Task to carry out -
Set down the material in full. Keep every line exactly as it is.

Dataset content -
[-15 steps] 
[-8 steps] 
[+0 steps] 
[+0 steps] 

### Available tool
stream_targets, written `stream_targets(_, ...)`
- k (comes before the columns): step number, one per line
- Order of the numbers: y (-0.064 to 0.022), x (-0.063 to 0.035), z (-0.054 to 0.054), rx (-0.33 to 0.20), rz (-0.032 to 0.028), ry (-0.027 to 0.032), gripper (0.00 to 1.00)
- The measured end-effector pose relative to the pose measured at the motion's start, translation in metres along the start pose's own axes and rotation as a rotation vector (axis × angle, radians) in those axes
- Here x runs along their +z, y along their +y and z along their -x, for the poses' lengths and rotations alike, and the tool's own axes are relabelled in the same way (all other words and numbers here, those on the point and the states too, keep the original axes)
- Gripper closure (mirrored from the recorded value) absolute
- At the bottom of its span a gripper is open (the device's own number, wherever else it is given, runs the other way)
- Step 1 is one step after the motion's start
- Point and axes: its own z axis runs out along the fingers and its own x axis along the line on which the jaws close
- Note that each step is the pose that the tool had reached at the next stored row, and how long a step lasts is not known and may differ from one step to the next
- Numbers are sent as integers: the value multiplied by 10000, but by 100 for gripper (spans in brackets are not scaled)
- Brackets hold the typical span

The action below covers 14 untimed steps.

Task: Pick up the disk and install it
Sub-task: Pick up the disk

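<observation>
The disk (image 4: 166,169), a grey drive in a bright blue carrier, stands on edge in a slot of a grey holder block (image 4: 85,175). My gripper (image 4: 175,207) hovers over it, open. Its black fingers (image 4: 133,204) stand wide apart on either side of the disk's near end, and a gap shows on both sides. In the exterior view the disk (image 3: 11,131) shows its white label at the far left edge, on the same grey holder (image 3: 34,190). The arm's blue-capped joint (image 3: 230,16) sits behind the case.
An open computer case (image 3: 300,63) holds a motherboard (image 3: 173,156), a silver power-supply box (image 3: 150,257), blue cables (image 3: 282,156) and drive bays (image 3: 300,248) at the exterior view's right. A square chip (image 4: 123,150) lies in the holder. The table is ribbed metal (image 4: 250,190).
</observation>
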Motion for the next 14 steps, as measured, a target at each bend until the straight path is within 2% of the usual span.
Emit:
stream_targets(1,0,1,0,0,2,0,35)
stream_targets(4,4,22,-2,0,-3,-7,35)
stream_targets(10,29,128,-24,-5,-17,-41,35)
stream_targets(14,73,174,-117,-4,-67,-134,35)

Solution below -
[-15 steps] 
[-8 steps] 
[+0 steps] 
[+0 steps] 

### Available tool
stream_targets, written `stream_targets(_, ...)`
- k (comes before the columns): step number, one per line
- Order of the numbers: y (-0.064 to 0.022), x (-0.063 to 0.035), z (-0.054 to 0.054), rx (-0.33 to 0.20), rz (-0.032 to 0.028), ry (-0.027 to 0.032), gripper (0.00 to 1.00)
- The measured end-effector pose relative to the pose measured at the motion's start, translation in metres along the start pose's own axes and rotation as a rotation vector (axis × angle, radians) in those axes
- Here x runs along their +z, y along their +y and z along their -x, for the poses' lengths and rotations alike, and the tool's own axes are relabelled in the same way (all other words and numbers here, those on the point and the states too, keep the original axes)
- Gripper closure (mirrored from the recorded value) absolute
- At the bottom of its span a gripper is open (the device's own number, wherever else it is given, runs the other way)
- Step 1 is one step after the motion's start
- Point and axes: its own z axis runs out along the fingers and its own x axis along the line on which the jaws close
- Note that each step is the pose that the tool had reached at the next stored row, and how long a step lasts is not known and may differ from one step to the next
- Numbers are sent as integers: the value multiplied by 10000, but by 100 for gripper (spans in brackets are not scaled)
- Brackets hold the typical span

The action below covers 14 untimed steps.

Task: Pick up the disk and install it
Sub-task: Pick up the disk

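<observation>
The disk (image 4: 166,169), a grey drive in a bright blue carrier, stands on edge in a slot of a grey holder block (image 4: 85,175). My gripper (image 4: 175,207) hovers over it, open. Its black fingers (image 4: 133,204) stand wide apart on either side of the disk's near end, and a gap shows on both sides. In the exterior view the disk (image 3: 11,131) shows its white label at the far left edge, on the same grey holder (image 3: 34,190). The arm's blue-capped joint (image 3: 230,16) sits behind the case.
An open computer case (image 3: 300,63) holds a motherboard (image 3: 173,156), a silver power-supply box (image 3: 150,257), blue cables (image 3: 282,156) and drive bays (image 3: 300,248) at the exterior view's right. A square chip (image 4: 123,150) lies in the holder. The table is ribbed metal (image 4: 250,190).
</observation>
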Motion for the next 14 steps, as measured, a target at each bend until the straight path is within 2% of the usual span.
Emit:
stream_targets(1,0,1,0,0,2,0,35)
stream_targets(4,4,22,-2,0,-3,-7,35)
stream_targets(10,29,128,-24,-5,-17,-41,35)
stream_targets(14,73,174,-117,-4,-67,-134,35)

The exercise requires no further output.